#### WORK INSTRUCTION
Scan the records beneath this line for the line holding "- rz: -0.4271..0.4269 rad" and the line holding "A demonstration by", then transcribe exactly those two and all lines between.

#### SUPPLIED ENTRIES
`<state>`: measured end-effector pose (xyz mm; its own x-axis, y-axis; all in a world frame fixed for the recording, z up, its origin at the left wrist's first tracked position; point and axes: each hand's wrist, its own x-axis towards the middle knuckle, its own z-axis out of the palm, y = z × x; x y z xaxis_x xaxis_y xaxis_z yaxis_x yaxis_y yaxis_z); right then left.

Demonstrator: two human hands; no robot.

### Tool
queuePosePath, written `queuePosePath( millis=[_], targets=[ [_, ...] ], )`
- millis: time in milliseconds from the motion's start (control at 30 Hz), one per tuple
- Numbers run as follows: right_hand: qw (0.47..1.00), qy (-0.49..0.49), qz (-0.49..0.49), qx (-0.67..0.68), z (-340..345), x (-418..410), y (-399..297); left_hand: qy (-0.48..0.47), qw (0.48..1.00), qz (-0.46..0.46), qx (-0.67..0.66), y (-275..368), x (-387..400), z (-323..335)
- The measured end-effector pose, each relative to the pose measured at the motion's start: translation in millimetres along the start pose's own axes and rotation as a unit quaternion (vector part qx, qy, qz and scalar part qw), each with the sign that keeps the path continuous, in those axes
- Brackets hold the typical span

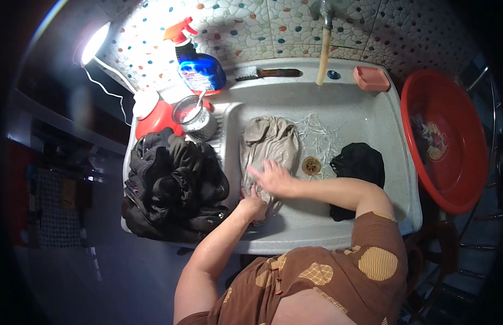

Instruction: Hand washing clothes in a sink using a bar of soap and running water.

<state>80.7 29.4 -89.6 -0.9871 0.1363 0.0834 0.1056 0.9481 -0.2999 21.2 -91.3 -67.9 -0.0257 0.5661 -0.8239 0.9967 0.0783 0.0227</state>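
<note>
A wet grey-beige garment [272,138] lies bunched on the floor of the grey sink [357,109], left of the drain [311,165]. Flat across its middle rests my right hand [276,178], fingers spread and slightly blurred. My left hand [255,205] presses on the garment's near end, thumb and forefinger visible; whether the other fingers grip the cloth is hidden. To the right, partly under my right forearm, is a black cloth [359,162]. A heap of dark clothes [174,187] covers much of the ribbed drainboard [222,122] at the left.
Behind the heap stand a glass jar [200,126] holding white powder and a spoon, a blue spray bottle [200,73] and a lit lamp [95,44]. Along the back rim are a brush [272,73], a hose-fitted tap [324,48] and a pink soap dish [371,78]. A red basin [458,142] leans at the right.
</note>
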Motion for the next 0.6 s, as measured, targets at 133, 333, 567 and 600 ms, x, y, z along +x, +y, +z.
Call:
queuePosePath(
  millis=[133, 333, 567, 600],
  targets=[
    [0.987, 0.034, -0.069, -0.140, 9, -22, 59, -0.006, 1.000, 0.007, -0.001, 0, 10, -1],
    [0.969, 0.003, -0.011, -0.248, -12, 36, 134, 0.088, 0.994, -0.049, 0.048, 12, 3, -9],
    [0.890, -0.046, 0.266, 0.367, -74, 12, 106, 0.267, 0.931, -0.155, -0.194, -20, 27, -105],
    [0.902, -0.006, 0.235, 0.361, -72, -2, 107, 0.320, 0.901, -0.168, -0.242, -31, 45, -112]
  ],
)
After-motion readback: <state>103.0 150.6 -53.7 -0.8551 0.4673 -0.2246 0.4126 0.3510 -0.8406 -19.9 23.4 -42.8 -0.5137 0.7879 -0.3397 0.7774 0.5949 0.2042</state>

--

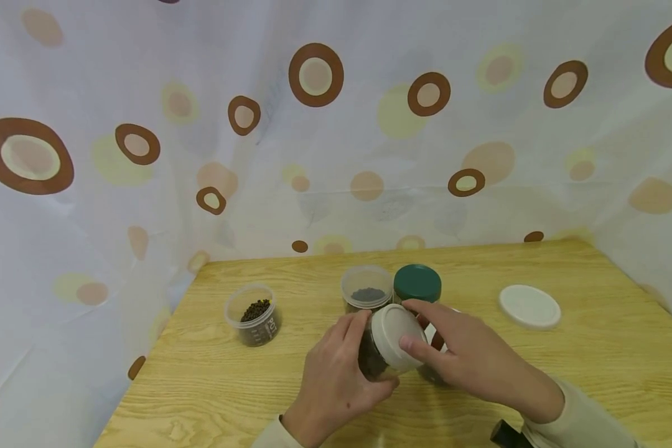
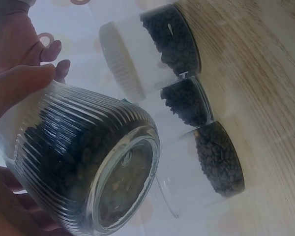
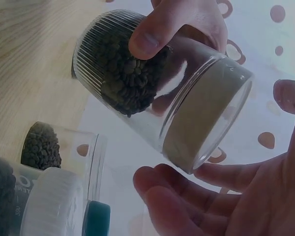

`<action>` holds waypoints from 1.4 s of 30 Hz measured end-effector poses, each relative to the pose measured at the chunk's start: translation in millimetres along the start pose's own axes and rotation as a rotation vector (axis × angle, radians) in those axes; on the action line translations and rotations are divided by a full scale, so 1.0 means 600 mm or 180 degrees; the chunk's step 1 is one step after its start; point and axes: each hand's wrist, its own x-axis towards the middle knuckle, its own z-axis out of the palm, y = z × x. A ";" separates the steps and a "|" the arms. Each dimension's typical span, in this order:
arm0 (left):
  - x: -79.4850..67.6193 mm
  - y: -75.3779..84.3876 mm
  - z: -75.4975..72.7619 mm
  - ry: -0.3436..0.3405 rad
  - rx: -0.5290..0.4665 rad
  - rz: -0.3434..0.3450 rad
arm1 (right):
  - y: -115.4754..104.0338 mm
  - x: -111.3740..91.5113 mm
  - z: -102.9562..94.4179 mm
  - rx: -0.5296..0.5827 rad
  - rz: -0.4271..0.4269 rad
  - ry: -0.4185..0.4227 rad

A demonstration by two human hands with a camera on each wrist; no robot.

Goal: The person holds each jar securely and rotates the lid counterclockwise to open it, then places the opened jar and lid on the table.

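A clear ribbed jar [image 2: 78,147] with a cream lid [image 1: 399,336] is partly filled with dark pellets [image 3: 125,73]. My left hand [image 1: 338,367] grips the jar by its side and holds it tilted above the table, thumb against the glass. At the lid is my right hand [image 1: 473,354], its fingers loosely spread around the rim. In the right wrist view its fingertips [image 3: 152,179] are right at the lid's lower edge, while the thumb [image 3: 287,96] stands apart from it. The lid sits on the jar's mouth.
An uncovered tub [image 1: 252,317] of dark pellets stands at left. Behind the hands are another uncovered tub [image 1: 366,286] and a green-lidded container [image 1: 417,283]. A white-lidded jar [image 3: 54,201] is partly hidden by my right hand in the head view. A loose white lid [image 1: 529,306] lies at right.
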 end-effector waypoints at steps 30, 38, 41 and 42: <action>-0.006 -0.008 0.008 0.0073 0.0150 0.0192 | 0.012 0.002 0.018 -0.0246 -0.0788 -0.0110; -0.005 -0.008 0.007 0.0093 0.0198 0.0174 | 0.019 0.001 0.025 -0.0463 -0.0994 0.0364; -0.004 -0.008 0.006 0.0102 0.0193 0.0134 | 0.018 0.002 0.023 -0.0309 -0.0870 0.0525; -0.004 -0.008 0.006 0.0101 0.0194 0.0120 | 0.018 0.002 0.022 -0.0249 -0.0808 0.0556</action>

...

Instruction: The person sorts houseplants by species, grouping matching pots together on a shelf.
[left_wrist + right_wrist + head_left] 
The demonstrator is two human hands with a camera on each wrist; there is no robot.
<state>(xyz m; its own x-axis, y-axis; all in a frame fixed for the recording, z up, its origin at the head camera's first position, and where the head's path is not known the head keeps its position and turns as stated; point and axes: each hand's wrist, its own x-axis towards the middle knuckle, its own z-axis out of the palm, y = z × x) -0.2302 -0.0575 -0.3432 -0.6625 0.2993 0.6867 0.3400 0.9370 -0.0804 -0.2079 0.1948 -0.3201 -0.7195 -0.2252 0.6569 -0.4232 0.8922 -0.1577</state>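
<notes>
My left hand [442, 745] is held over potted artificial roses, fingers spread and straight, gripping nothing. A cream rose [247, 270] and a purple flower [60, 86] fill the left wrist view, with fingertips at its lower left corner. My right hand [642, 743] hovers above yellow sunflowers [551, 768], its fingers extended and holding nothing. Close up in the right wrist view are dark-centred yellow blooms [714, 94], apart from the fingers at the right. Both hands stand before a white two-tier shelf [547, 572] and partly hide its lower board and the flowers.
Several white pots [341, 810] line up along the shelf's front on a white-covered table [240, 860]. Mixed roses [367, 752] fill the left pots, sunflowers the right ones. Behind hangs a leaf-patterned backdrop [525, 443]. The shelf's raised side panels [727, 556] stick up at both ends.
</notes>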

#### WRITTEN RESPONSE
  - rz: -0.4271..0.4269 rad
  - ry: -0.4185..0.4227 rad

A demonstration by two human hands with a camera on each wrist; no robot.

The exercise is complete.